Your instructions:
Look through the data below and extract, unchanged, the lines from the one that contains "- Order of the" to the one that contains "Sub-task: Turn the", both included.

========================

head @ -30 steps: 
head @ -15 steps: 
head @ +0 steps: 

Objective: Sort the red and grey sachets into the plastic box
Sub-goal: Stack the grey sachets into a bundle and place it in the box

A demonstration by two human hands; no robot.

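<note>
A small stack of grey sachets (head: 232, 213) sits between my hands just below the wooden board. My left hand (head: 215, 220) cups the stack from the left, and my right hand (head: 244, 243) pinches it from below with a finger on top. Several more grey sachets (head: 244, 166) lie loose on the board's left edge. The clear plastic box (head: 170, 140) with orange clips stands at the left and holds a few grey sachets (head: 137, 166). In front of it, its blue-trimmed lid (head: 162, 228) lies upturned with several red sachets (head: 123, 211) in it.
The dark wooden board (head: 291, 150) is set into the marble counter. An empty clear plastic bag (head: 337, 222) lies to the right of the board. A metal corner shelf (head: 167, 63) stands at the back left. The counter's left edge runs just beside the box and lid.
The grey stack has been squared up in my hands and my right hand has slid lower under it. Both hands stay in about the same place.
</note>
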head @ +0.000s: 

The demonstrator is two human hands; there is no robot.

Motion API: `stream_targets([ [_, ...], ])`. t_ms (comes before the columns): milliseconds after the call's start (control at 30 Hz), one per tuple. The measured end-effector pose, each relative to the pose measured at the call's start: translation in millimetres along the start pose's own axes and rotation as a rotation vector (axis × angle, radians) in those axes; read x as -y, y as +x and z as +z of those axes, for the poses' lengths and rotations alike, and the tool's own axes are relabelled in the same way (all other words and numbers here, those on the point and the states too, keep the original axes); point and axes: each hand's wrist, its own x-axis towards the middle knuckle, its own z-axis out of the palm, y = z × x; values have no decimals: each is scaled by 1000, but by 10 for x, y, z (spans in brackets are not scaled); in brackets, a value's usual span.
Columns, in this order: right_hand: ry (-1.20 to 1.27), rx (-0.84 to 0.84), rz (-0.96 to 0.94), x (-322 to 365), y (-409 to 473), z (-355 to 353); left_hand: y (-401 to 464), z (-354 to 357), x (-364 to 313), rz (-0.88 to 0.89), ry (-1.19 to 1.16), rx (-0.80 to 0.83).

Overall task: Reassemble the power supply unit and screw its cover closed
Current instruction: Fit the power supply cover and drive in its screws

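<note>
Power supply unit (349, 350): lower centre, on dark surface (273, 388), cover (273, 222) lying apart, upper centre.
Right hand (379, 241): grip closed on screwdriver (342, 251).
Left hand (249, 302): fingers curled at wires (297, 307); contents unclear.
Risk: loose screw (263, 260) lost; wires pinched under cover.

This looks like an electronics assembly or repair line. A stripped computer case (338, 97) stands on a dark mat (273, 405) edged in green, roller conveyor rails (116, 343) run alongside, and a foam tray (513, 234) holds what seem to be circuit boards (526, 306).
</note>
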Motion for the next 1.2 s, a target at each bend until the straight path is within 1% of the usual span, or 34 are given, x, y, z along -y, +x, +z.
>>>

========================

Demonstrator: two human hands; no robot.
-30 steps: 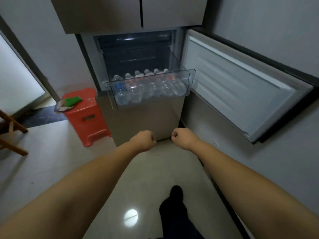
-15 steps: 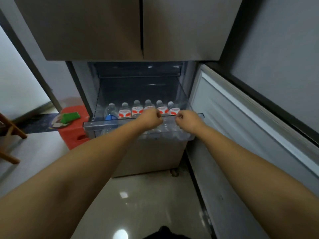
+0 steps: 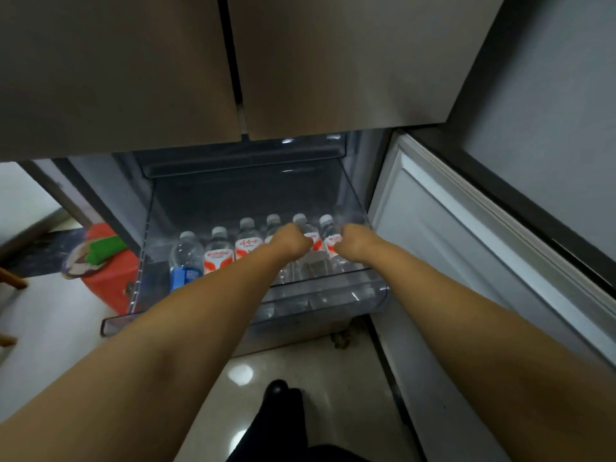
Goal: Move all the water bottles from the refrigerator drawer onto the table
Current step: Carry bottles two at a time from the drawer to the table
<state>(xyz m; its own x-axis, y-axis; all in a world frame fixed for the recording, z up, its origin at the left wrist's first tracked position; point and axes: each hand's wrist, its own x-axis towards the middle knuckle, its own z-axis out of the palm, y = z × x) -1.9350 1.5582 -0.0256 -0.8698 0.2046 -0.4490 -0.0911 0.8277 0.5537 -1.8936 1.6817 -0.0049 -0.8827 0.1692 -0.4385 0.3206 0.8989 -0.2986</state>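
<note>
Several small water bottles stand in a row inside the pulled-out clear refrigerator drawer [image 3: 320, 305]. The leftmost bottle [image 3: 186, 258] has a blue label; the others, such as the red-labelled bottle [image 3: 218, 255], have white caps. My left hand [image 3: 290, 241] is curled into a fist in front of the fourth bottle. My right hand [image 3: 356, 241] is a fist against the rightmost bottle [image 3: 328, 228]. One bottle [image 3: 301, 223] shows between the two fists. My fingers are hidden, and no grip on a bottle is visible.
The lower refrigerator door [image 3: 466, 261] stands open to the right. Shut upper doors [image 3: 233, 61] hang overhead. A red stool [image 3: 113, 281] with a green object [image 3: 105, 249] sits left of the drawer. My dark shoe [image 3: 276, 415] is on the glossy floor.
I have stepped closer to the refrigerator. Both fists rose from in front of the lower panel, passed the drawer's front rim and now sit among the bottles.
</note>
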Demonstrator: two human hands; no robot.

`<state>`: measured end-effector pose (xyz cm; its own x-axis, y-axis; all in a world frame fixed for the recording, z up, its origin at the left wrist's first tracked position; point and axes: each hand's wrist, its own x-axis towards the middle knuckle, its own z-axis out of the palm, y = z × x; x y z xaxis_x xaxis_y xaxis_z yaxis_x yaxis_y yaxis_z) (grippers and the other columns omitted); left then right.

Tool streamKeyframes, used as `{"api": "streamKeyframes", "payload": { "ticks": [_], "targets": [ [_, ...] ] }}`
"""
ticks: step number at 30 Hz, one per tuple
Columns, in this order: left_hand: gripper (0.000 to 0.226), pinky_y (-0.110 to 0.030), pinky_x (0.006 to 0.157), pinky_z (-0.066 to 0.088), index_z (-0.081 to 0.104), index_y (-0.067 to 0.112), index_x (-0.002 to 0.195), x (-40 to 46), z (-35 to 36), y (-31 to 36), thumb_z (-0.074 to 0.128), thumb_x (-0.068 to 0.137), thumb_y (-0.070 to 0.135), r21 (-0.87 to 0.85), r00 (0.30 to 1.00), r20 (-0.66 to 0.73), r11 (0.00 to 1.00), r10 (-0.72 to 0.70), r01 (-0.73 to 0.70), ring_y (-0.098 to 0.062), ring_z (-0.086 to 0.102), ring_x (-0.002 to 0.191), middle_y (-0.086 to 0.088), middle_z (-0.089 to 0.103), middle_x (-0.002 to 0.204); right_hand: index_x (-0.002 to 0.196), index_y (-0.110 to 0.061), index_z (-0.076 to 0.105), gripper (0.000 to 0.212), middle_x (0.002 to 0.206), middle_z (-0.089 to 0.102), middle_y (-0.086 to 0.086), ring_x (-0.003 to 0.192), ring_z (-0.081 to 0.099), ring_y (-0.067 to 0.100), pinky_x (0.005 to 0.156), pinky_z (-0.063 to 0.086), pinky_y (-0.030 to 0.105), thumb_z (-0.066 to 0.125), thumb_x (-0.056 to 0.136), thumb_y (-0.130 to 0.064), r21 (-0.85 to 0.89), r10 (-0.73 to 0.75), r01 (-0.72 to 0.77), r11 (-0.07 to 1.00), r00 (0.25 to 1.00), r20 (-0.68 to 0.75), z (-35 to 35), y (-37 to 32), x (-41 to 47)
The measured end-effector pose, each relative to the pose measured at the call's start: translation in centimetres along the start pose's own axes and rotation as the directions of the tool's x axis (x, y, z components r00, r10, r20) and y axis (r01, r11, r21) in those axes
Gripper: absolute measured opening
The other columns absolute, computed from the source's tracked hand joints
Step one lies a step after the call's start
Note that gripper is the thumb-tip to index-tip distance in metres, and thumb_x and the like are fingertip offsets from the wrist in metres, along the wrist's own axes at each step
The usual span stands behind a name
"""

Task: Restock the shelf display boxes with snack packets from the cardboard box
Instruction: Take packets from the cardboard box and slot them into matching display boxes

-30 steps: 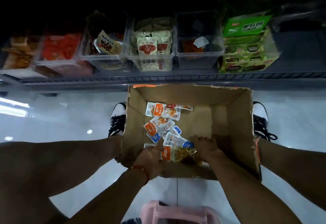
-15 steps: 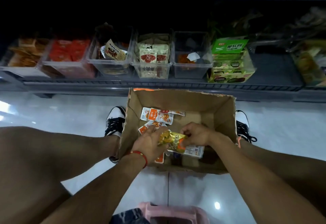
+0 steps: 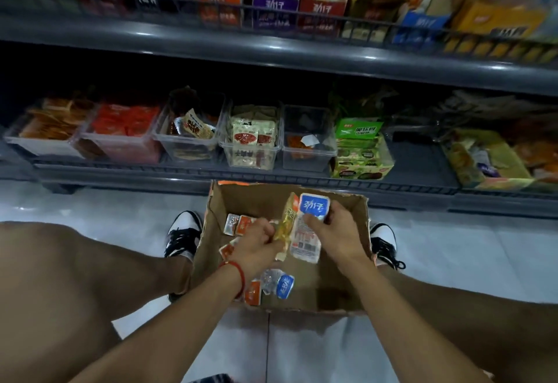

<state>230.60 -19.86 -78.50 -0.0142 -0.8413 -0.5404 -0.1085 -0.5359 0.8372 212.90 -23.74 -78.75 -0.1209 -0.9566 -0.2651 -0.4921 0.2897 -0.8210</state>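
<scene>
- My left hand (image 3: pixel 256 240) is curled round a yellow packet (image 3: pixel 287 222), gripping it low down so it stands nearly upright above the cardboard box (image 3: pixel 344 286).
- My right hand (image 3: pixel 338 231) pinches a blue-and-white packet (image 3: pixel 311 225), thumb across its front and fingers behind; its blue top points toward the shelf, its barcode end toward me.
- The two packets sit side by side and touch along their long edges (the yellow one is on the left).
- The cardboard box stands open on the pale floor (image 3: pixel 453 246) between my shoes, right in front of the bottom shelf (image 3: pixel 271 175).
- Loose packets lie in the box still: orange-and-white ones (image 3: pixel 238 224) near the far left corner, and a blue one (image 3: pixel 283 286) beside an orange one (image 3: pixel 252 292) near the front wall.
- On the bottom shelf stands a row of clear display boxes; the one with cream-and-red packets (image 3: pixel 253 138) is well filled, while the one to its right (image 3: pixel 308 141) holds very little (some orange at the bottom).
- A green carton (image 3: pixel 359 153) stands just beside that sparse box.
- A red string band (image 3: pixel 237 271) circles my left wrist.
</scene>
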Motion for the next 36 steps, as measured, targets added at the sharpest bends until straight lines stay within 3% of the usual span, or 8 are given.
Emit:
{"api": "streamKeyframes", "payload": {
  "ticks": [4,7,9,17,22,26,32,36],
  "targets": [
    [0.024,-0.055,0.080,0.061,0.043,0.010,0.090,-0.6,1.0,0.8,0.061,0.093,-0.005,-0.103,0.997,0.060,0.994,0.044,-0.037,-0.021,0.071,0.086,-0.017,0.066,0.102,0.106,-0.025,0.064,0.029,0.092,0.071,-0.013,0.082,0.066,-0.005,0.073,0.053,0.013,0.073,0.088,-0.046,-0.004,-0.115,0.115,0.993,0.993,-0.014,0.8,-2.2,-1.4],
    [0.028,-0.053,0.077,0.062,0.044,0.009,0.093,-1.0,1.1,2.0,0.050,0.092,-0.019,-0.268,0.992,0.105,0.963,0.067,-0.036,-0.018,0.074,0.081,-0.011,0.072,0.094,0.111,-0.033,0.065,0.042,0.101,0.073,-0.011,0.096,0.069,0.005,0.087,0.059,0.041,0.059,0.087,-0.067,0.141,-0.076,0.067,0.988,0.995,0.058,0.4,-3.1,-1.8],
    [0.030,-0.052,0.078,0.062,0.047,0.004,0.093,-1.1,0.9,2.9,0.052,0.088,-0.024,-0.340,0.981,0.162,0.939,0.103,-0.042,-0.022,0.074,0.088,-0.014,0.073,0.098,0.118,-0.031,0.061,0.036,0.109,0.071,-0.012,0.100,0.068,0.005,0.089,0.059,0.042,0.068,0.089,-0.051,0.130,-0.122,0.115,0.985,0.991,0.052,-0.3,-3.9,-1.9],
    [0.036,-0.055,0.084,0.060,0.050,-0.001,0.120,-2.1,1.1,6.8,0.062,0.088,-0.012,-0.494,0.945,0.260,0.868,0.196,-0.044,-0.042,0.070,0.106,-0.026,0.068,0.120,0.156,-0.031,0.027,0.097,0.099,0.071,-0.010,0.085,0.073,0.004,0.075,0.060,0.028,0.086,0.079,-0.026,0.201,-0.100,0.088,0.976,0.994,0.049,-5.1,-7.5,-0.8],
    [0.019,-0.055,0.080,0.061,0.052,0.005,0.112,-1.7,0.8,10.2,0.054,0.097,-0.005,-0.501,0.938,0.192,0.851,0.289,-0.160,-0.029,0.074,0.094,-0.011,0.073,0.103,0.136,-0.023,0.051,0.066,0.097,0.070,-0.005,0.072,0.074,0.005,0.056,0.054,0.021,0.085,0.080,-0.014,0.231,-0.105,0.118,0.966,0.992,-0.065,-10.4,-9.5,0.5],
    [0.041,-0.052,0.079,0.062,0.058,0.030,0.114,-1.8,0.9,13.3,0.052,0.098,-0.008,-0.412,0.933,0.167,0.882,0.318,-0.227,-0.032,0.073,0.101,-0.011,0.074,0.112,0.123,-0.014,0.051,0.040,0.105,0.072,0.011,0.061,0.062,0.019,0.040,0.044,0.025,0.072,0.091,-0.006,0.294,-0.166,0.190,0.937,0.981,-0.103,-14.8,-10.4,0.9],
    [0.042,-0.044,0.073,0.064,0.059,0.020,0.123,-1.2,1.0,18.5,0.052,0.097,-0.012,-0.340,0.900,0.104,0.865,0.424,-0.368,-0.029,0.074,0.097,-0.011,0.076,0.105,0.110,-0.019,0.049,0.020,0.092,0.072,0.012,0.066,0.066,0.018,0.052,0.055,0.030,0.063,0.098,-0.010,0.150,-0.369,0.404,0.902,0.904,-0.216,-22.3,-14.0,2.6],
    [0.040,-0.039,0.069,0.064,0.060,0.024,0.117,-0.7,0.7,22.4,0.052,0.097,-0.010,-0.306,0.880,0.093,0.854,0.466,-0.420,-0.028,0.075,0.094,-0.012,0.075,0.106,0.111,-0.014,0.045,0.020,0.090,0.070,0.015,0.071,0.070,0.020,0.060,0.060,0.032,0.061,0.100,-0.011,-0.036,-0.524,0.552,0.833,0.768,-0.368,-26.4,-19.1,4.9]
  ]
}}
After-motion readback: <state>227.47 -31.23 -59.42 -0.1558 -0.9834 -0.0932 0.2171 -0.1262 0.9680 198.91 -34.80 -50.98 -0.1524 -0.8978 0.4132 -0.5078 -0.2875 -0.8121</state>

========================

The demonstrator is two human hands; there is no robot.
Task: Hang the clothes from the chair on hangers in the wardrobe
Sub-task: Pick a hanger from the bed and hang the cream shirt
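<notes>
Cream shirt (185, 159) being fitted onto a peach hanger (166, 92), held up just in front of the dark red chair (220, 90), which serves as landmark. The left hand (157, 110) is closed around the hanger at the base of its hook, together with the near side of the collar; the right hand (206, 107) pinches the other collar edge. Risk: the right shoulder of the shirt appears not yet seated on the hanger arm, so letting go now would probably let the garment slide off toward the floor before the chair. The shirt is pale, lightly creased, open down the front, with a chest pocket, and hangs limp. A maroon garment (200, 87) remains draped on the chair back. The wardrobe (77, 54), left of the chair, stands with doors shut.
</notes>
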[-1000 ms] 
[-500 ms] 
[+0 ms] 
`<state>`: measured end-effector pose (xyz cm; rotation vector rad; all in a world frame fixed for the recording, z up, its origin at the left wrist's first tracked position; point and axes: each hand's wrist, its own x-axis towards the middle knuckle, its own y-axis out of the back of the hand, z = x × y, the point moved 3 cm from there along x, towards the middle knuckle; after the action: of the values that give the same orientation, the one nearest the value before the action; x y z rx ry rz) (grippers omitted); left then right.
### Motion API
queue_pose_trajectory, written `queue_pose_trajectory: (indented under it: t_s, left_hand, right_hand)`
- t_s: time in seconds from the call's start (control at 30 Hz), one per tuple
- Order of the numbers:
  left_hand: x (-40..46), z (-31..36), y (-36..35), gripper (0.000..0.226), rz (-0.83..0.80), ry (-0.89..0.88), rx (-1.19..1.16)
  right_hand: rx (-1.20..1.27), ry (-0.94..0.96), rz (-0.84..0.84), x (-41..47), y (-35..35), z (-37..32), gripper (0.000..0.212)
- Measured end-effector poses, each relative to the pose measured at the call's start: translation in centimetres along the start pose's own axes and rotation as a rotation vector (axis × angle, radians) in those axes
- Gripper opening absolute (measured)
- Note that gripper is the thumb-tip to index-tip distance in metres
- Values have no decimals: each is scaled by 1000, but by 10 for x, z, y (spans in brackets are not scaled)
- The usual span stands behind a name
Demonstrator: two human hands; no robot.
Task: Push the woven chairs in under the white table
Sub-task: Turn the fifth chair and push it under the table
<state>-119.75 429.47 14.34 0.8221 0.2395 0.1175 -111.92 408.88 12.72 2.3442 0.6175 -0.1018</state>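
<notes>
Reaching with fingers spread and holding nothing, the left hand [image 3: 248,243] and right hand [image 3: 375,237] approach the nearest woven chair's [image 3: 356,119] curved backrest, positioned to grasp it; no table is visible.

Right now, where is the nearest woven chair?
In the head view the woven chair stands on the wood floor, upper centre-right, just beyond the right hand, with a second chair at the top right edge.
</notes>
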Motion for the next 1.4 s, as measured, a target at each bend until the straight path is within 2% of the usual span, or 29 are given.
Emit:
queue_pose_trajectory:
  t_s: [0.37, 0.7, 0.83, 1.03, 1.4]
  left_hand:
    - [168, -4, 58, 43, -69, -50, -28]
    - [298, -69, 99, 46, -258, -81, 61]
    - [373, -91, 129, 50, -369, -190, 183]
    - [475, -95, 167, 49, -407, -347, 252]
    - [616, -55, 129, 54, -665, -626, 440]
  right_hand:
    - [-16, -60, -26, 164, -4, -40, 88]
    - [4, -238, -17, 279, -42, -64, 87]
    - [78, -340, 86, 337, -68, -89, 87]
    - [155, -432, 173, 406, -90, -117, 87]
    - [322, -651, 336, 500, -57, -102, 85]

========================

Exercise result:
- Order of the numbers:
  left_hand: x (-40..46), z (-31..36), y (-36..35), gripper (0.000..0.226), rz (-0.83..0.80), ry (-0.89..0.88), rx (-1.19..1.16)
  right_hand: rx (-1.20..1.27), ry (-0.94..0.96), rz (-0.84..0.84), x (-41..47), y (-35..35), z (-37..32), gripper (0.000..0.212)
- Measured end-effector poses, each relative to the pose measured at the call's start: translation in centimetres along the start pose's own axes and rotation as a rotation vector (axis × angle, radians) in those axes
- Gripper opening absolute (measured)
- Note that gripper is the thumb-tip to index-tip distance in metres
- Values have no decimals: each is scaled by 1000, but by 10 for x, z, y (spans in brackets are not scaled)
- The usual span stands behind a name
Demonstrator: two human hands; no robot.
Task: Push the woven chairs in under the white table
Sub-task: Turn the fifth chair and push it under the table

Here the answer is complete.